Made in London in 1803 by Daniel Pontifex, the George III tureen was among the highlights on the stand of Mary Cooke Antiques where it was offered for £15,750.
Other early stand-out sales at the 47th annual fair included an 1887 Royal Worcester bust of Queen Victoria by maker James Hadley. It was offered for £2500 by ceramics dealer Long Tran Antiques, which reported the buyer was an “expert” on the monarch.
The fair, which runs until June 28, hosts around 110 dealers. It coincides with the House & Garden Festival, with which it shares both its Kensington venue and its organiser, Clarion Events.

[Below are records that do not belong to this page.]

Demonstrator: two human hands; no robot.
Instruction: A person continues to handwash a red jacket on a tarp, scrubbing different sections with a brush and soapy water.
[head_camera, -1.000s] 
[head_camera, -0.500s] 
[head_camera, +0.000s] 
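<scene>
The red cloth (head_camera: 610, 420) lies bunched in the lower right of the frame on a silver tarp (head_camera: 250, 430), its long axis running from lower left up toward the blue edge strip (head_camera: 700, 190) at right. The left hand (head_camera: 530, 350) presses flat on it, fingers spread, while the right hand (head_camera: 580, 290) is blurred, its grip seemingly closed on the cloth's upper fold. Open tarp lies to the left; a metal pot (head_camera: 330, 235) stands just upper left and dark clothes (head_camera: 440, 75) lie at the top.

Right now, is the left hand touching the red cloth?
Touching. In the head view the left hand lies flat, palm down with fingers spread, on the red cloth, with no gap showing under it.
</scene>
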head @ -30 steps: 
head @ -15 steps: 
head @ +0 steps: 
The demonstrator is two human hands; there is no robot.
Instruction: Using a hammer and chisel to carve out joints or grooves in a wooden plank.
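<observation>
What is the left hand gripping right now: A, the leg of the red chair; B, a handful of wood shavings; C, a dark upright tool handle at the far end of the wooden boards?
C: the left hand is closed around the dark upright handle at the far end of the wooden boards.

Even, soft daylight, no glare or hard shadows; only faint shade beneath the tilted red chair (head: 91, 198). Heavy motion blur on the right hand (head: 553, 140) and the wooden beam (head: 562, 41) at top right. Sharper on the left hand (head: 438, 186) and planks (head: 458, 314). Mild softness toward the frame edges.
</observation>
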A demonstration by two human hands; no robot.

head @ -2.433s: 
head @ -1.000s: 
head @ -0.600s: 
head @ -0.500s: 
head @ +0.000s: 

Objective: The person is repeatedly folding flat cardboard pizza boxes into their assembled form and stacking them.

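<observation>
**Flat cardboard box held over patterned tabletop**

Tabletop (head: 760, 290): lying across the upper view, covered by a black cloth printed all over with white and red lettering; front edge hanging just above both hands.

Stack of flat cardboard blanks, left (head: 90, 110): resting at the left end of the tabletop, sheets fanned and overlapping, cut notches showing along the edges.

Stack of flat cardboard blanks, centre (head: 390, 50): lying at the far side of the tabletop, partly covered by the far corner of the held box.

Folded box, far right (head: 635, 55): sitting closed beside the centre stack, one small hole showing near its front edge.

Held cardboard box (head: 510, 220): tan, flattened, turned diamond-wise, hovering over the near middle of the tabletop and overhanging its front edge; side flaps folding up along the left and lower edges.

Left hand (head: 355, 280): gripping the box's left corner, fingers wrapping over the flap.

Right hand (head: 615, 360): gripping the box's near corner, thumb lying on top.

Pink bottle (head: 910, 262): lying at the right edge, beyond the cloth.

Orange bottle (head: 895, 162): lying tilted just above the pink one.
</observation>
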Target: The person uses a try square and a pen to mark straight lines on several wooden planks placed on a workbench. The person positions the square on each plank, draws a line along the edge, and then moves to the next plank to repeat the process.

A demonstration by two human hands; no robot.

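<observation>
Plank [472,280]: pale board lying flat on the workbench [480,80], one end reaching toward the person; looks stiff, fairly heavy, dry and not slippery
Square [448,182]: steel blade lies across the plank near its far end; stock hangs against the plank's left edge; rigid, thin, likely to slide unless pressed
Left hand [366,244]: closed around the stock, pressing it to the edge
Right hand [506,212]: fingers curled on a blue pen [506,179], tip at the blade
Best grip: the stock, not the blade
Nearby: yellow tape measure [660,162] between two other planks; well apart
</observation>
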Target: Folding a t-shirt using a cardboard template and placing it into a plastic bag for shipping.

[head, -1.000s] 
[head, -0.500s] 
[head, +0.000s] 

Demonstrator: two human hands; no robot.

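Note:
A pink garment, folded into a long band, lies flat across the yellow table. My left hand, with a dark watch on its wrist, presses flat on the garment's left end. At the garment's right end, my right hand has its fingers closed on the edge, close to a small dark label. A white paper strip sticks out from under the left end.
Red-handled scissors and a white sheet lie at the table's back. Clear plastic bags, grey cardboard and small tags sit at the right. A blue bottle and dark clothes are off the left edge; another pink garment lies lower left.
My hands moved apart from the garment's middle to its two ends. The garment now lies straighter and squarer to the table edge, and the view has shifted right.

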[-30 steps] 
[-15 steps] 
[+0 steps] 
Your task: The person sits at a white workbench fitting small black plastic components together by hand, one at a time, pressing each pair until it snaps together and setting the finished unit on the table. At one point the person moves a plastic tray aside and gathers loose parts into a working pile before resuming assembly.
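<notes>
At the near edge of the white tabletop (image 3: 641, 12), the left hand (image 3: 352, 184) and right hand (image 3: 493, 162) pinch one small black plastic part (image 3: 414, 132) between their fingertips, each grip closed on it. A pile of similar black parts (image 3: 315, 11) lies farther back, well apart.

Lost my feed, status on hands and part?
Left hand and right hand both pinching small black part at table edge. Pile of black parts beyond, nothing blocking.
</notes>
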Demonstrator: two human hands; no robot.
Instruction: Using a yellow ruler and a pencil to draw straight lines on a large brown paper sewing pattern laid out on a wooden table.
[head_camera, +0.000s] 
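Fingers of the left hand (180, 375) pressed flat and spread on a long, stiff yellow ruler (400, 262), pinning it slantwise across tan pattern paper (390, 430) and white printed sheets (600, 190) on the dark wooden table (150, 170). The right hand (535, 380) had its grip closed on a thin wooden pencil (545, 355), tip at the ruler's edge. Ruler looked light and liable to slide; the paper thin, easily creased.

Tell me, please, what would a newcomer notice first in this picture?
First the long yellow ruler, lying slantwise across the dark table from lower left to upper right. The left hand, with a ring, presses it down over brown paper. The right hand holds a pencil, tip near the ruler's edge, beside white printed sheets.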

Though the art and antiques fair is now self-contained after briefly being part of the larger festival last year, there is still some ‘cross-pollination’ of visitors. Twentieth century British art dealer Freya Mitton reported selling a painting by Rowland Suddaby to someone who had come to the House & Garden event to buy cheese. A collector bought a small Terry Frost from her, also on the opening night.
Elsewhere, Mark Goodger at Hampton Antiques parted with several tea caddies, including a tortoiseshell and silver one at £4500 and two George III examples, each priced over £2000. Another stand-out George III piece was an unusual c.1770 mahogany cut-corner serving table with pierced flying brackets offered by Robin Martin Antiques.
Joost van den Bergh reported selling a good Japanese bronze to an Asian collector while Hansord sold a Chippendale period mahogany writing table, c.1770.